The Dark Side of Loneliness
Many people, especially codependents, are haunted by inner loneliness. Twenty percent (60 million) of Americans report that loneliness is the source of their suffering. In fact, our emotional reaction to rejection emanates from the area of our brain (the dorsal anterior cingulated) that also responds to physical pain (Cacioppo and Patrick, 2008).
Loneliness vs. Aloneness
Loneliness is associated with living alone, which surveys indicate has steadily risen to 27 percent in 2013 and to 50 percent and higher in parts of Florida, West Virginia, and especially California. However, solitude and being alone only describe a physical condition. We don’t always feel lonely when we’re alone. Individual needs for connection vary. Some people choose to live solo and are happier doing so. They don’t suffer the same sense of abandonment caused by the unwanted loss of a partner through a breakup, divorce, or death. They may also have greater inherited insensitivity to social disconnection, according to recent research.
Loneliness in Relationships
Although loneliness is greater among people living alone, it can be felt while in a relationship or group. This is because it’s the quality, not the quantity, of social interactions that determines whether we feel connected. As the number of work hours and household television sets has increased, family dinners have declined. Today, although the quantity of interactions has increased, due to the proliferation of cell phones, screen time is replacing face time. People spend more time on their digital devices than in face-to-face conversations, contributing to more loneliness (Cacioppo, 2012).

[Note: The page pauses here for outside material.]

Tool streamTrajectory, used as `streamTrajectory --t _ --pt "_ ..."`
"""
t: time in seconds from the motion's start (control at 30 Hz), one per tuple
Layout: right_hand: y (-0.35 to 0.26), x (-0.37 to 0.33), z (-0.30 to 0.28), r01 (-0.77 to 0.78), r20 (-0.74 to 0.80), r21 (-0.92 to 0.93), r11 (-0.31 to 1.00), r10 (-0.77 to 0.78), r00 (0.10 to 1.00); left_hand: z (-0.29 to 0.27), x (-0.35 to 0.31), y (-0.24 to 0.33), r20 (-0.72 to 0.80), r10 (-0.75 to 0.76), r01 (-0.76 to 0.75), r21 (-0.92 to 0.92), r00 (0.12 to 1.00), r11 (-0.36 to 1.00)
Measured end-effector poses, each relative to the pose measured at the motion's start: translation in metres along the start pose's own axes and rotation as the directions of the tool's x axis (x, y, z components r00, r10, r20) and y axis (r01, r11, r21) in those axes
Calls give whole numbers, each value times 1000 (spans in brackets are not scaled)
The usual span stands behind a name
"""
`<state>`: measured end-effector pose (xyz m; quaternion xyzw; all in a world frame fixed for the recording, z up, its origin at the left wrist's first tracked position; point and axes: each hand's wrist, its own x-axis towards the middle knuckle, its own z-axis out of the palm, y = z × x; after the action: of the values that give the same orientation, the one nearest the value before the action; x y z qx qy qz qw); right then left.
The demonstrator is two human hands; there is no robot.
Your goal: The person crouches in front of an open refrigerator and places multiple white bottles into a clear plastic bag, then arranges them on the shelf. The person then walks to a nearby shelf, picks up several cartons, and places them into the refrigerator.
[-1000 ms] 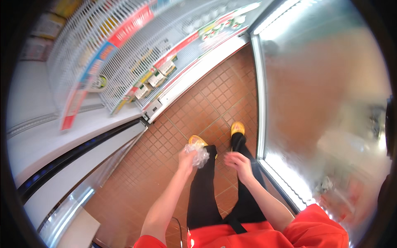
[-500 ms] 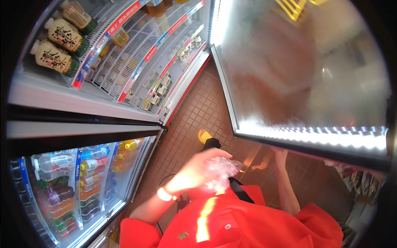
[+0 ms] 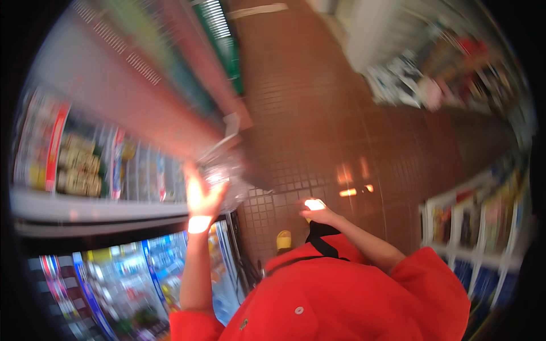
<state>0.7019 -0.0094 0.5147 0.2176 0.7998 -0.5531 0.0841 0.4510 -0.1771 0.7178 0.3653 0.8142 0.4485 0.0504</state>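
Note:
My left hand (image 3: 200,193), with a pale band at the wrist, is raised at the edge of an upright drinks cooler (image 3: 114,210). Its fingers are closed on crumpled clear plastic wrap (image 3: 224,176), which hangs toward the cooler's corner. Bottles with cream labels (image 3: 79,165) stand on the cooler's shelves, partly blurred. My right hand (image 3: 319,211) hovers over the floor in front of my red shirt, away from the cooler. Motion blur and glare hide how its fingers are held.
A second lit cooler (image 3: 145,284) full of colourful bottles stands at the lower left. To the right is a white rack (image 3: 483,250) of packaged goods. Mixed goods (image 3: 432,79) are piled at the far right. Brown tiled floor (image 3: 318,113) runs between them; a yellow sandal (image 3: 284,238) shows below.
The view has swung to the right. The cooler's wide-open glass door no longer stands at the right. My left hand has moved forward and left with the plastic; my right hand has come nearer my body.

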Motion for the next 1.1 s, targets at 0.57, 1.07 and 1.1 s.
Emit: streamTrajectory --t 0.57,1.07,1.1 --pt "26 -267 119 57 -643 532 845 358 677 3 -104 111 461 150 64 -416 875 907" --pt "22 -657 185 941 -702 198 -275 630 332 265 -586 393 568 656 -354 -823 -498 444" --pt "22 -688 189 951 -676 139 -276 675 295 273 -616 409 512 669 -358 -858 -539 369"
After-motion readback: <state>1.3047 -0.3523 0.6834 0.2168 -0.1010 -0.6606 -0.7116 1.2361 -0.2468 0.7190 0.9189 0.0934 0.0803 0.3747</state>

A UCLA study showed that social skills are declining as a result. There’s a 40 percent decline in empathy among college students due to new technology, and 12-year-olds are socially behaving like 8-year-olds. Recently, Pew Research Center found that 82 percent of adults felt that the way they used their phones in social settings hurt the conversation.
Codependency and Lack of Intimacy
The absence of someone nurturing to listen, care, and affirm our existence makes us feel isolated or emotionally abandoned. Although intimate connections are the remedy, characteristically, codependent relationships lack intimacy. Codependents have difficulty with intimacy due to shame and poor communication skills. Often they partner with someone addicted, abusive, or just emotionally unavailable (and they may be, as well.)

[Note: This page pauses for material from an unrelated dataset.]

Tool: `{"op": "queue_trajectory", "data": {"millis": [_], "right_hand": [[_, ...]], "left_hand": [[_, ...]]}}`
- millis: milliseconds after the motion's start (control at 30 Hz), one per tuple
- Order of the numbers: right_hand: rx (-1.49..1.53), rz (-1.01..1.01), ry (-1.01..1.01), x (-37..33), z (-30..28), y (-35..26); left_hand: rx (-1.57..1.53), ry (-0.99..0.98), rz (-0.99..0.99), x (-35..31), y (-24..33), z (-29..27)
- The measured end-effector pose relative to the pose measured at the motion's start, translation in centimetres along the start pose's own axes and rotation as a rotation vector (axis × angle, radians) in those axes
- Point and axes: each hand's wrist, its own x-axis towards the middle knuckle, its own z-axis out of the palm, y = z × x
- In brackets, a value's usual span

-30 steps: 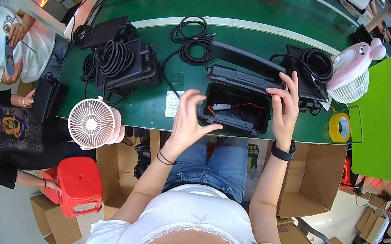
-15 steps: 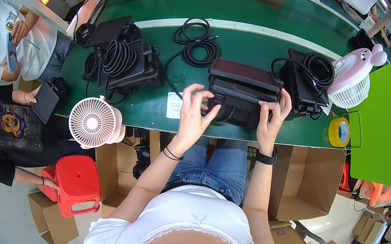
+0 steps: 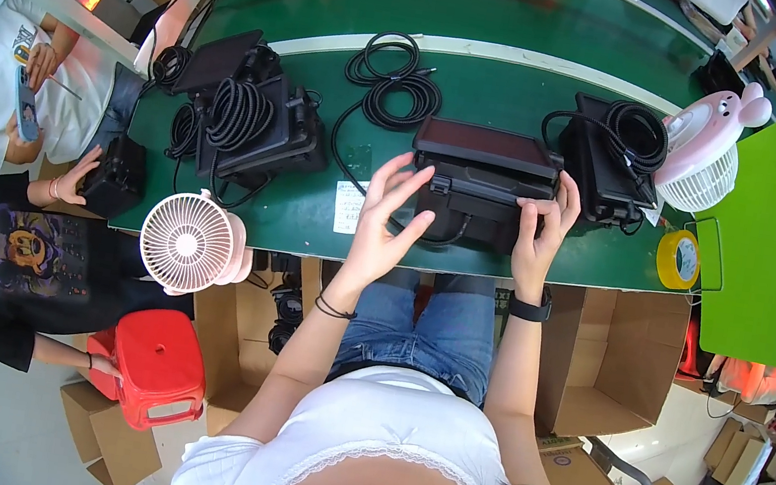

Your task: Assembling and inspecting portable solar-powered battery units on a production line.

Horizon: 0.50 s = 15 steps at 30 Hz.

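Note:
A black latched case [image 3: 487, 182] with a dark flat panel [image 3: 489, 145] on top sits before me on the green bench, near its front edge. My left hand [image 3: 391, 223] is at its left front corner, fingers and thumb spread apart beside the left latch [image 3: 440, 184]. At the right front corner, the bent fingers of my right hand [image 3: 544, 228] grip the case by its right-hand latch area, which they partly hide. A black cable runs from the case to a loose coil [image 3: 403, 102] behind it.
Black cases with coiled cables stand at left [image 3: 270, 125] and right [image 3: 604, 159]. A pink fan [image 3: 185, 242] is at the front left edge, a pink-and-white fan [image 3: 704, 139] at right near yellow tape [image 3: 677, 260]. A co-worker's hand [image 3: 71, 183] touches a black case at left.
My left fingers have moved off the left latch, which now shows more plainly. My right hand stays at the right corner. The co-worker's black case at left has been turned and moved toward the bench.

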Motion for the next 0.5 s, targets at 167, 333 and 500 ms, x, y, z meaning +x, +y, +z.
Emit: {"op": "queue_trajectory", "data": {"millis": [167, 333, 500], "right_hand": [[-0.008, -0.005, -0.003, 0.0, -0.1, 0.0], [0.043, 0.015, 0.015, 0.2, -0.2, -0.8], [0.067, 0.066, 0.184, -2.4, -1.4, 0.3]], "left_hand": [[0.209, 0.023, 0.071, 0.6, 0.3, 0.4], [-0.058, 0.080, 0.018, 0.6, -2.5, 1.4], [-0.280, 0.105, -0.123, 0.2, -2.0, 2.3]]}}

Whether alone or in a relationship, codependents may be unable to identify the source of their unhappiness. They may feel depressed, sad, or bored, yet not know that they’re lonely. Others know, but find it difficult to effectively ask for their needs. Their relationship dynamics and loneliness may seem familiar, like the emotional dysfunction in their childhood. We want and need emotional closeness from our partner and friends, but when an intimate, emotional bond is lacking, we experience disconnection and emptiness. (For more on emptiness and healing, see Chapter 4, “There’s a Hole in My Bucket” in Conquering Shame and Codependency.)
Years ago, I believed that more shared activities would create that missing connection, not realizing it was something less tangible — real intimacy, which was absent in my relationship. (See “Your Intimacy Index.”) Instead, like most codependents, I experienced “pseudo-intimacy,” which can take the form of a romantic “fantasy bond,” shared activities, intense sexuality, or a relationship where only one partner is vulnerable, while the other acts as advisor, confidant, provider, or emotional caretaker.
The undercurrent of loneliness and fear of loneliness stem from chronic lack of connectedness and loneliness in childhood. While some children are neglected or abused, the majority grow up in families where parents don’t have the time or sufficient emotional resources to honor their children’s feelings and needs. Children feel ignored, unloved, shamed, or alone. Some feel like an outsider, that “No one gets me,” even though their family otherwise appears to be normal. To cope, they withdraw, accommodate, rebel, or take up addictions, and mask and, eventually, deny what they feel inside.